[Extracted data entries]
==*==
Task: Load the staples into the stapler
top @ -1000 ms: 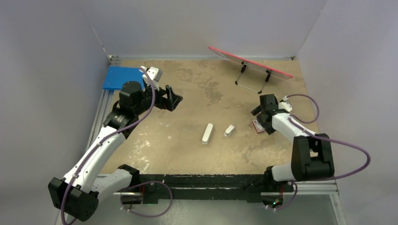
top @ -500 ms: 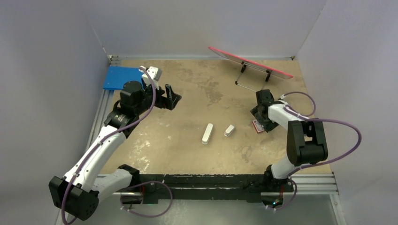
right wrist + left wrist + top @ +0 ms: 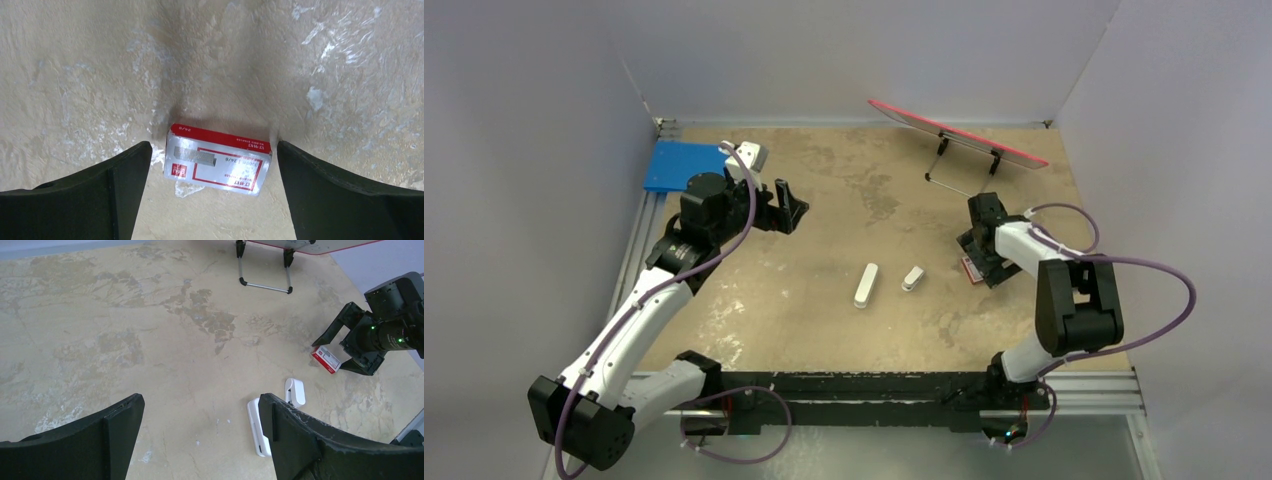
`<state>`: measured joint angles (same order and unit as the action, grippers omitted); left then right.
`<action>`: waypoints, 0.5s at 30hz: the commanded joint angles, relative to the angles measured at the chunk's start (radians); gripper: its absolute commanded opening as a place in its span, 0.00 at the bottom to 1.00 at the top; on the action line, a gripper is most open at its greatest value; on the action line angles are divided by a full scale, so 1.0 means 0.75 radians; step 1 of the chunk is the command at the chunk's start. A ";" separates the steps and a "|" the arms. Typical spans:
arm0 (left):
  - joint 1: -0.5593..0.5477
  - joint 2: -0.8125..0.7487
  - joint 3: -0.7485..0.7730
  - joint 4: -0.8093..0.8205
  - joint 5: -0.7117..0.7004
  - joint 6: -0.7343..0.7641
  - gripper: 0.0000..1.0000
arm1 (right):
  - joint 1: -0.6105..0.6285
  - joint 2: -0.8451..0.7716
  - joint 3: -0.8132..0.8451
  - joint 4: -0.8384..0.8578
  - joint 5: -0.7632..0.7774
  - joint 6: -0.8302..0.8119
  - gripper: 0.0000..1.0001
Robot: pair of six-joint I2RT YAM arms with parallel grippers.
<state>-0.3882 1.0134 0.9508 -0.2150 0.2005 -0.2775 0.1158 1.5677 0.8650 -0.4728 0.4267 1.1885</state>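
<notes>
White stapler (image 3: 866, 285) lies flat, long axis near-to-far, far end leaning right.

Plain pale grey-lavender walls (image 3: 854, 50) enclosed a tan, mottled tabletop (image 3: 844, 190) blotched with darker stains and whitish scuffs. An aluminium rail (image 3: 639, 240) ran along its left edge. A blue slab (image 3: 679, 163) lay at the far-left corner; a red-rimmed board (image 3: 954, 130) leaned on a wire stand (image 3: 954, 185) far right.
</notes>
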 commanded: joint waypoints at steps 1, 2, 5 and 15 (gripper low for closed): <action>0.008 -0.006 0.017 0.023 -0.016 -0.012 0.85 | 0.013 -0.048 -0.012 -0.042 -0.023 0.066 0.98; 0.008 -0.004 0.017 0.023 -0.017 -0.012 0.85 | 0.013 -0.043 -0.011 -0.038 -0.021 0.070 0.96; 0.008 -0.002 0.018 0.021 -0.035 -0.014 0.85 | 0.014 -0.024 -0.014 -0.021 -0.023 0.072 0.87; 0.010 0.007 0.021 0.007 -0.071 -0.019 0.85 | 0.127 -0.053 0.022 0.015 0.034 0.050 0.72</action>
<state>-0.3870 1.0176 0.9508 -0.2279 0.1677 -0.2779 0.1562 1.5574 0.8570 -0.4595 0.4046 1.2125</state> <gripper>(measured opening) 0.851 0.733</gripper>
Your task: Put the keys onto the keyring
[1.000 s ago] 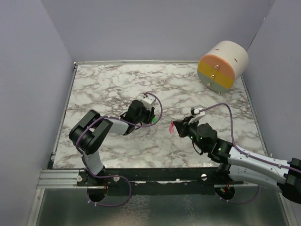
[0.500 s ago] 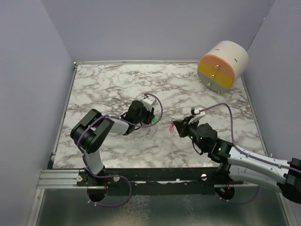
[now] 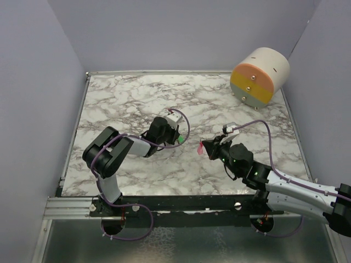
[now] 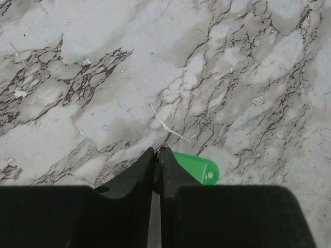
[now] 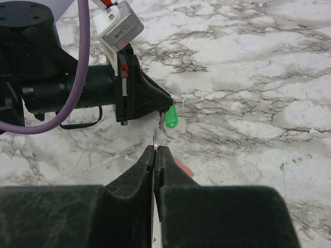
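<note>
The tabletop (image 3: 137,93) is white marble, veined in dark grey and brown. The green key (image 4: 199,169) is a bright, plain green. The pink-red key (image 3: 201,148) sits by a thin silvery keyring (image 5: 154,138). The left gripper (image 4: 158,151) and right gripper (image 5: 155,150) both have black jaws. A purple cable (image 5: 77,62) loops past a light grey wrist box (image 5: 121,23). The drum (image 3: 269,63) is cream, its face banded orange, yellow and grey-green. The walls (image 3: 33,82) are pale lavender.

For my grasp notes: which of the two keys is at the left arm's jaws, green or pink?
The green key, at the tips of the left jaws; the pink key is at the right jaws.
</note>
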### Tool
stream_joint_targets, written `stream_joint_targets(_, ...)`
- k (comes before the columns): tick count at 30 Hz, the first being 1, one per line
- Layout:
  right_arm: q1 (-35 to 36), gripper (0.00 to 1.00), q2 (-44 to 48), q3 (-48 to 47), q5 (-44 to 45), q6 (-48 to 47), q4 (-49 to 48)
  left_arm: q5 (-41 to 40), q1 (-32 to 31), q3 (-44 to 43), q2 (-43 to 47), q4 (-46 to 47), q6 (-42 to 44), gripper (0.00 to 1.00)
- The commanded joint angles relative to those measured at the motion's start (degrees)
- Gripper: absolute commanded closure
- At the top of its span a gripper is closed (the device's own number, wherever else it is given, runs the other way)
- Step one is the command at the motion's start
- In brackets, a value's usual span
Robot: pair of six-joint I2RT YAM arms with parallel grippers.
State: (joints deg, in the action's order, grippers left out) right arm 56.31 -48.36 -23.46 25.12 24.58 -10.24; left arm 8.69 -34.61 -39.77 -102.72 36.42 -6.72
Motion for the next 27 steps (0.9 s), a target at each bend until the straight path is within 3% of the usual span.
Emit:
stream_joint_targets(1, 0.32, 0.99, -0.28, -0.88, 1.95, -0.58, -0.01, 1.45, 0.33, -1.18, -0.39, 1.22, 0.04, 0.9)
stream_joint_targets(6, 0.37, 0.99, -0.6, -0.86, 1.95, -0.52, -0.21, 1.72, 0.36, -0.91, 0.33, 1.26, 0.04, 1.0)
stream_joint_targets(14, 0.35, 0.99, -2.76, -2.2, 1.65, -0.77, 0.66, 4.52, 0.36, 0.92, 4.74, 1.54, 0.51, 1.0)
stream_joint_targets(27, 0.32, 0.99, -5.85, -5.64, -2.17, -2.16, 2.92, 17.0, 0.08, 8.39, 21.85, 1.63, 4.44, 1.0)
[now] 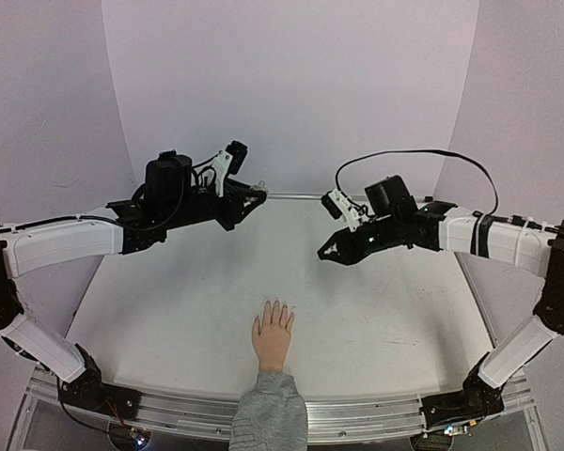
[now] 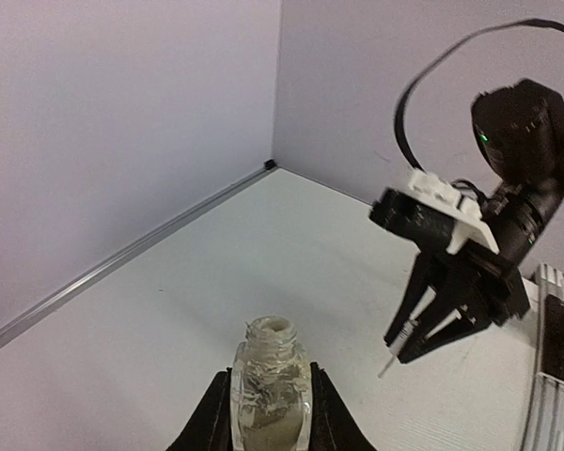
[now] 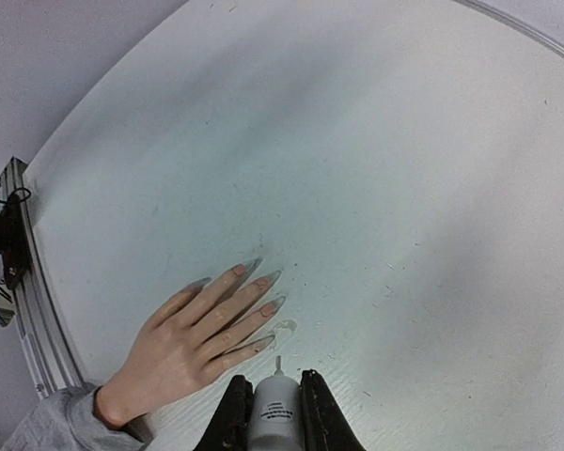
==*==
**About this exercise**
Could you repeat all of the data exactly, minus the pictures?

**Reply to the exercise**
Task: Load the staples into the stapler
top @ -1000 ms: 
top @ -500 ms: 
right wrist + left wrist + top @ +0 ms: 
`<state>`: measured joint angles (same order and unit as the action, grippers omitted); left then right.
`<action>`: waypoints, 0.5s at 30hz: the commanded joint angles, relative to the angles measured at the chunk's start (radians); gripper: its absolute commanded opening as a place in its span, 0.00 at the bottom to 1.00 at the top; on the action line, a gripper is most open at its greatest value; on the action line angles are divided by a full scale, so 1.0 means 0.75 radians; step 1 of the chunk is the command at the chunk's start. A ";" separates the steps and a "|" the arms. Typical spans:
arm0 (left):
  - joint 1: -0.5593..0.5477
  - joint 2: -0.8125..0.7487
  - joint 3: -0.7485..0.7730
  - joint 4: -0.8093..0.8205
  - joint 5: -0.7117..0.7004
  - joint 6: -0.7343..0.7641
  - gripper: 0.0000..1.0000
arm1 (right):
  - joint 1: -0.6105..0.6285
  - joint 2: -0.8451..0.7716
  - joint 3: -0.8132..0.8451
  - joint 4: -0.8384..0.8578
  - joint 5: -0.7632..0.7774
  - joint 6: -0.8302..0.8119
  - gripper: 0.0000..1.0001
Robot: pair of six-joint I2RT YAM arms with parallel grippers.
<state>-0.3882 1.0134 0.9508 -0.2150 0.2005 -0.2775 0.1158 1.5677 0.8650 -0.4728 0.4267 1.1885</state>
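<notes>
White stapler (image 3: 866, 285) lies flat, long axis near-to-far, far end leaning right.

Plain pale grey-lavender walls (image 3: 854, 50) enclosed a tan, mottled tabletop (image 3: 844, 190) blotched with darker stains and whitish scuffs. An aluminium rail (image 3: 639, 240) ran along its left edge. A blue slab (image 3: 679, 163) lay at the far-left corner; a red-rimmed board (image 3: 954, 130) leaned on a wire stand (image 3: 954, 185) far right.
</notes>
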 commanded: joint waypoints at steps 1, 2, 5 and 15 (gripper low for closed): <action>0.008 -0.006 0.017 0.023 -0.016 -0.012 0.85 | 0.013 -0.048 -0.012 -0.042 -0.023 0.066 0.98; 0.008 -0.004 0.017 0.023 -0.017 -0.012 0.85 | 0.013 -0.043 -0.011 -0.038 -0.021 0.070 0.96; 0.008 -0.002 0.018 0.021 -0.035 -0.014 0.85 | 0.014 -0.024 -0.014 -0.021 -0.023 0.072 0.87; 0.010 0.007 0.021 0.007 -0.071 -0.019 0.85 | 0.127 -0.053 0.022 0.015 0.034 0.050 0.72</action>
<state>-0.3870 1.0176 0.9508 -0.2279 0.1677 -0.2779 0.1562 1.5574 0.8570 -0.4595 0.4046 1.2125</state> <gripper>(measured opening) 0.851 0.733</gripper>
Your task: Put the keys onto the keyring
[1.000 s ago] 
[0.500 s ago] 
[now] 
[now] 
[now] 
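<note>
The tabletop (image 3: 137,93) is white marble, veined in dark grey and brown. The green key (image 4: 199,169) is a bright, plain green. The pink-red key (image 3: 201,148) sits by a thin silvery keyring (image 5: 154,138). The left gripper (image 4: 158,151) and right gripper (image 5: 155,150) both have black jaws. A purple cable (image 5: 77,62) loops past a light grey wrist box (image 5: 121,23). The drum (image 3: 269,63) is cream, its face banded orange, yellow and grey-green. The walls (image 3: 33,82) are pale lavender.

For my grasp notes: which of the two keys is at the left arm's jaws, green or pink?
The green key, at the tips of the left jaws; the pink key is at the right jaws.
</note>
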### Tool
stream_joint_targets, written `stream_joint_targets(_, ...)`
- k (comes before the columns): tick count at 30 Hz, the first being 1, one per line
- Layout:
  right_arm: q1 (-35 to 36), gripper (0.00 to 1.00), q2 (-44 to 48), q3 (-48 to 47), q5 (-44 to 45), q6 (-48 to 47), q4 (-49 to 48)
  left_arm: q5 (-41 to 40), q1 (-32 to 31), q3 (-44 to 43), q2 (-43 to 47), q4 (-46 to 47), q6 (-42 to 44), gripper (0.00 to 1.00)
- The commanded joint angles relative to those measured at the motion's start (degrees)
- Gripper: absolute commanded closure
- At the top of its span a gripper is closed (the device's own number, wherever else it is given, runs the other way)
- Step one is the command at the motion's start
- In brackets, a value's usual span
Robot: pair of six-joint I2RT YAM arms with parallel grippers.
State: (joints deg, in the action's order, grippers left out) right arm 56.31 -48.36 -23.46 25.12 24.58 -10.24; left arm 8.69 -34.61 -39.77 -102.72 36.42 -6.72
Motion for the next 27 steps (0.9 s), a target at each bend until the straight path is within 3% of the usual span.
Emit:
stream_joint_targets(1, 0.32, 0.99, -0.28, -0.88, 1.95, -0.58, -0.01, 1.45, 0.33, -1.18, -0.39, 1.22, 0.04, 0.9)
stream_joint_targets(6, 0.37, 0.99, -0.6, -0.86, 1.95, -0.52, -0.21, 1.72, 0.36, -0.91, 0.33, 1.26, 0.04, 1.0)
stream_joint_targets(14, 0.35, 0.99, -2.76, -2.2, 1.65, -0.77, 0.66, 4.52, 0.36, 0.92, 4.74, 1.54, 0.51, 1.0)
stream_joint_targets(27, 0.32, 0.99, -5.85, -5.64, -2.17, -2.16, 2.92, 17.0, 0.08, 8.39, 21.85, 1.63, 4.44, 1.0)
[now] 
[now] 
[now] 

The exercise is done, and nothing more is needed.